[ 
https://issues.apache.org/jira/browse/SPARK-19680?page=com.atlassian.jira.plugin.system.issuetabpanels:all-tabpanel
 ]

Schakmann Rene updated SPARK-19680:
-----------------------------------
    Description: 
I'm using spark streaming with kafka to acutally create a toplist. I want to 
read all the messages in kafka. So I set

   "auto.offset.reset" -> "earliest"

Nevertheless when I start the job on our spark cluster it is not working I get:

Error:

        Job aborted due to stage failure: Task 2 in stage 111.0 failed 4 times, 
most recent failure: Lost task 2.3 in stage 111.0 (TID 1270, 194.232.55.23, 
executor 2): org.apache.kafka.clients.consumer.OffsetOutOfRangeException: 
Offsets out of range with no configured reset policy for partitions: 
{SearchEvents-2=161803385}

This is somehow wrong because i did set the auto.offset.reset property

Setup:

Kafka Parameter:

  def getDefaultKafkaReceiverParameter(properties: Properties):Map[String, 
Object] = {
    Map(
      "bootstrap.servers" -> properties.getProperty("kafka.bootstrap.servers"),
      "group.id" -> properties.getProperty("kafka.consumer.group"),
      "auto.offset.reset" -> "earliest",
      "spark.streaming.kafka.consumer.cache.enabled" -> "false",
      "enable.auto.commit" -> "false",
      "key.deserializer" -> classOf[StringDeserializer],
      "value.deserializer" -> "at.willhaben.sid.DTOByteDeserializer")
  }

Job:

{code:title=Bar.java|borderStyle=solid}
  def processSearchKeyWords(stream: InputDStream[ConsumerRecord[String, 
Array[Byte]]], windowDuration: Int, slideDuration: Int, kafkaSink: 
Broadcast[KafkaSink[TopList]]): Unit = {
    getFilteredStream(stream.map(_.value()), windowDuration, 
slideDuration).foreachRDD(rdd => {
      val topList = new TopList
      topList.setCreated(new Date())
      topList.setTopListEntryList(rdd.take(TopListLength).toList)
      CurrentLogger.info("TopList length: " + 
topList.getTopListEntryList.size().toString)
      kafkaSink.value.send(SendToTopicName, topList)
      CurrentLogger.info("Last Run: " + System.currentTimeMillis())
    })

  }
{code}
  def getFilteredStream(result: DStream[Array[Byte]], windowDuration: Int, 
slideDuration: Int): DStream[TopListEntry] = {

    val Mapper = MapperObject.readerFor[SearchEventDTO]

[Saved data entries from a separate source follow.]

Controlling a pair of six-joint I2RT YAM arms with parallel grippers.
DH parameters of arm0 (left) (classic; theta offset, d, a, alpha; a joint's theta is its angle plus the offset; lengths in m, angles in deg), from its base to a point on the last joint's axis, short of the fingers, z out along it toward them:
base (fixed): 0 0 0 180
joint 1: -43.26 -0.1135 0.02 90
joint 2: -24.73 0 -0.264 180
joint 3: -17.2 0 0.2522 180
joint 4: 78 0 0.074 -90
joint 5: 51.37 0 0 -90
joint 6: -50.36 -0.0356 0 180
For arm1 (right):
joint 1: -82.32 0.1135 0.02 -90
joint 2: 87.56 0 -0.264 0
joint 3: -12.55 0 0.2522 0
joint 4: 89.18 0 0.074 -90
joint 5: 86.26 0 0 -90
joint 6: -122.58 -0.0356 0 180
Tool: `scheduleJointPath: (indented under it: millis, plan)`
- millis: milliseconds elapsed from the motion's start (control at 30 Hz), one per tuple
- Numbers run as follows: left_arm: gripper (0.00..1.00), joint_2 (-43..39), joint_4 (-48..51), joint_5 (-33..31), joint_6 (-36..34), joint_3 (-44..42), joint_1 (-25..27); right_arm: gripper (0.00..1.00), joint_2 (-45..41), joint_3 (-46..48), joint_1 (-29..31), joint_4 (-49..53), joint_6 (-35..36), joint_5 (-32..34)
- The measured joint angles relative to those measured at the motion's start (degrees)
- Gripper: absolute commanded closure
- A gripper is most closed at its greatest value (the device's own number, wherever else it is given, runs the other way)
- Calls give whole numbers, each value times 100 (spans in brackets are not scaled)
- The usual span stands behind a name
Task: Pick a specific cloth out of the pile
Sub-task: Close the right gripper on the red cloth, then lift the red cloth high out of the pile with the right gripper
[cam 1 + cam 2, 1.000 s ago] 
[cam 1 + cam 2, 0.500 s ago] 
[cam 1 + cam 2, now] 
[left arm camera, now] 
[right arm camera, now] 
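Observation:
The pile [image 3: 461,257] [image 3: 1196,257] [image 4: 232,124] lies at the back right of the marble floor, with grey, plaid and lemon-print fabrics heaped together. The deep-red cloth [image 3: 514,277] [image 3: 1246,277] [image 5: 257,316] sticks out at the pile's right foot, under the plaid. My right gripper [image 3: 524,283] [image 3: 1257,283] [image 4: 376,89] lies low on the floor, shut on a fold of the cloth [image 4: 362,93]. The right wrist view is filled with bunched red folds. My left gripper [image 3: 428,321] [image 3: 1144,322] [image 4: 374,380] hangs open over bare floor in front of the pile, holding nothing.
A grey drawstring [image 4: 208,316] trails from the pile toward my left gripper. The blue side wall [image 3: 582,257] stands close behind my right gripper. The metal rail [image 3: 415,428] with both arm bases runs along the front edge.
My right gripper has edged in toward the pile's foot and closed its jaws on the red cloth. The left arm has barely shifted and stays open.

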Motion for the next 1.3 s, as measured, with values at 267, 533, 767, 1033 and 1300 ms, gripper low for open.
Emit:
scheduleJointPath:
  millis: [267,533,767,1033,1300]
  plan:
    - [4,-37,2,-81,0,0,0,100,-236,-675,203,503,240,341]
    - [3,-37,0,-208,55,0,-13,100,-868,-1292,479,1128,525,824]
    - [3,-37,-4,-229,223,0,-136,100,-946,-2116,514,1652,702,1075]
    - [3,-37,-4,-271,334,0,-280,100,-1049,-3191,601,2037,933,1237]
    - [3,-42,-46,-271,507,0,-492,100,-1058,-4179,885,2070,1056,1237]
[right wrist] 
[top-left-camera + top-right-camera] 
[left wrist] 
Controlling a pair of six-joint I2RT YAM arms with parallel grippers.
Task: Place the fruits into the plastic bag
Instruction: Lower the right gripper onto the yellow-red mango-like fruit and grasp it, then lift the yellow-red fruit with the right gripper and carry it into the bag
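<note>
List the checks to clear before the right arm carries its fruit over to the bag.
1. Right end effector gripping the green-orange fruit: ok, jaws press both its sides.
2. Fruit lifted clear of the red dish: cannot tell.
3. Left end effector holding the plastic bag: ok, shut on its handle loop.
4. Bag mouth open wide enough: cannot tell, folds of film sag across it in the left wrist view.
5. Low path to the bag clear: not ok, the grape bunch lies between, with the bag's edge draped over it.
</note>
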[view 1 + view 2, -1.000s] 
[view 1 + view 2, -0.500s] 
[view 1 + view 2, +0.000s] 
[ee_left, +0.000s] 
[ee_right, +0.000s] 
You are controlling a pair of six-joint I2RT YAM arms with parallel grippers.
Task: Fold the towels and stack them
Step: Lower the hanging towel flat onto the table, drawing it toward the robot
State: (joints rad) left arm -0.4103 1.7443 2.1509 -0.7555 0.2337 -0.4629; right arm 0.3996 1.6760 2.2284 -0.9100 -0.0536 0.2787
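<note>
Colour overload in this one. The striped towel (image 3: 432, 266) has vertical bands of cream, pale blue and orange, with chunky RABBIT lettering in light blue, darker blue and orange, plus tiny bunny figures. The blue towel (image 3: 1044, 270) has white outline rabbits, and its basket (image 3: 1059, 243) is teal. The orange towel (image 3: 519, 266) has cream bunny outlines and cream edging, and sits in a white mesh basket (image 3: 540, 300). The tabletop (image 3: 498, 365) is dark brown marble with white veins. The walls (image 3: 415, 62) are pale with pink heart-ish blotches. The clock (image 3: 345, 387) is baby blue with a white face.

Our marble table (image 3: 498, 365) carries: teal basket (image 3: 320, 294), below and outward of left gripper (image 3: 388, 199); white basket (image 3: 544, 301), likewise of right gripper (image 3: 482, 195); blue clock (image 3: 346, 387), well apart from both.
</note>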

    result.repartition(100).map(s => Mapper.readValue[SearchEventDTO](s))
      .filter(s => s != null && s.getSearchRequest != null && 
s.getSearchRequest.getSearchParameters != null && s.getVertical == Vertical.BAP 
&& 
s.getSearchRequest.getSearchParameters.containsKey(EspParameterEnum.KEYWORD.getName))
      .map(row => {
        val name = 
row.getSearchRequest.getSearchParameters.get(EspParameterEnum.KEYWORD.getName).getEspSearchParameterDTO.getValue.toLowerCase()
        (name, new TopListEntry(name, 1, row.getResultCount))
      })
      .reduceByKeyAndWindow(
        (a: TopListEntry, b: TopListEntry) => new TopListEntry(a.getKeyword, 
a.getSearchCount + b.getSearchCount, a.getMeanSearchHits + b.getMeanSearchHits),
        (a: TopListEntry, b: TopListEntry) => new TopListEntry(a.getKeyword, 
a.getSearchCount - b.getSearchCount, a.getMeanSearchHits - b.getMeanSearchHits),
        Minutes(windowDuration),
        Seconds(slideDuration))
      .filter((x: (String, TopListEntry)) => x._2.getSearchCount > 200L)
      .map(row => (row._2.getSearchCount, row._2))
      .transform(rdd => rdd.sortByKey(ascending = false))
      .map(row => new TopListEntry(row._2.getKeyword, row._2.getSearchCount, 
row._2.getMeanSearchHits / row._2.getSearchCount))
  }

  def main(properties: Properties): Unit = {

    val sparkSession = SparkUtil.getDefaultSparkSession(properties, TaskName)
    val kafkaSink = 
sparkSession.sparkContext.broadcast(KafkaSinkUtil.apply[TopList](SparkUtil.getDefaultSparkProperties(properties)))
    val kafkaParams: Map[String, Object] = 
SparkUtil.getDefaultKafkaReceiverParameter(properties)
    val ssc = new StreamingContext(sparkSession.sparkContext, Seconds(30))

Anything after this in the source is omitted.